** What is expected **
Every line from the line containing "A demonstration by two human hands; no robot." through the end of the data is to be reproduced exactly, excluding pictures.

** Information supplied **
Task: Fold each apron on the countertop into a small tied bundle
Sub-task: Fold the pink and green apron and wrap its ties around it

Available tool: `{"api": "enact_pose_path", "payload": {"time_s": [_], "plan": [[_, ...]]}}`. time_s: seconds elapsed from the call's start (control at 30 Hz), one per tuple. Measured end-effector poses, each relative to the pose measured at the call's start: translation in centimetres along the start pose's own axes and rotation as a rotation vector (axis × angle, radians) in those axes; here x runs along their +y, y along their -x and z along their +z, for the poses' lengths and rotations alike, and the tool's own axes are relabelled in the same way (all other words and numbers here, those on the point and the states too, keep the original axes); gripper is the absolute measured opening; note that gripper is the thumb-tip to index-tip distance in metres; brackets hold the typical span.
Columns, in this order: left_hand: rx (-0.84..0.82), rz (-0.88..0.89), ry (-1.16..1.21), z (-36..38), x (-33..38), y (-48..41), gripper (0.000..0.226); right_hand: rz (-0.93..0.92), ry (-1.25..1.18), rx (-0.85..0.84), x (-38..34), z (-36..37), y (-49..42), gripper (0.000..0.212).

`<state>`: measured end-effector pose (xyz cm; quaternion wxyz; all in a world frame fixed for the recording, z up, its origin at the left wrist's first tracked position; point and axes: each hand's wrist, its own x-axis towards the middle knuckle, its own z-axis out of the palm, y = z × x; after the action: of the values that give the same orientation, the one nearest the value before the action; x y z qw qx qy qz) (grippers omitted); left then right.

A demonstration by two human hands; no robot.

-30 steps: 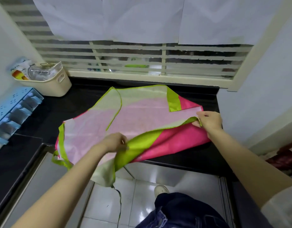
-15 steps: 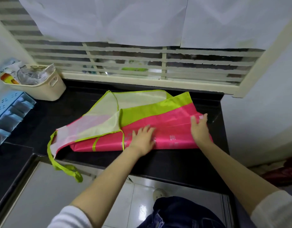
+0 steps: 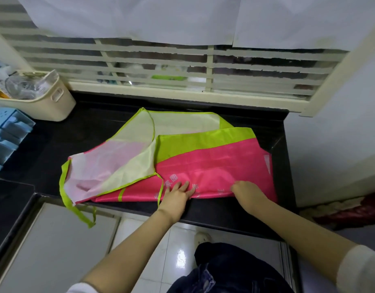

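Head view: left hand flat and right hand, grip unclear, on apron by countertop front edge.

The person wears white sleeves, dark blue jeans, a pale shoe.

The apron is showing thin, faintly shiny cloth. The black countertop is gleaming, smooth and polished. The far-left basket is looking like matt plastic; the floor tiles are shining glossy.
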<state>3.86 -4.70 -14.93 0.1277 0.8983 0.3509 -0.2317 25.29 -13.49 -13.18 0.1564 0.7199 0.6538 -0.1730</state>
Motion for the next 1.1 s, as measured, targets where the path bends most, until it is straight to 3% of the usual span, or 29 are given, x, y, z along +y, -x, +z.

** Answer space **
A demonstration by two human hands; no robot.

-30 steps: 
-15 steps: 
+0 steps: 

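Head view: left hand flat and right hand, grip unclear, on apron by countertop front edge.

The person wears white sleeves, dark blue jeans, a pale shoe.

The apron is showing thin, faintly shiny cloth. The black countertop is gleaming, smooth and polished. The far-left basket is looking like matt plastic; the floor tiles are shining glossy.
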<state>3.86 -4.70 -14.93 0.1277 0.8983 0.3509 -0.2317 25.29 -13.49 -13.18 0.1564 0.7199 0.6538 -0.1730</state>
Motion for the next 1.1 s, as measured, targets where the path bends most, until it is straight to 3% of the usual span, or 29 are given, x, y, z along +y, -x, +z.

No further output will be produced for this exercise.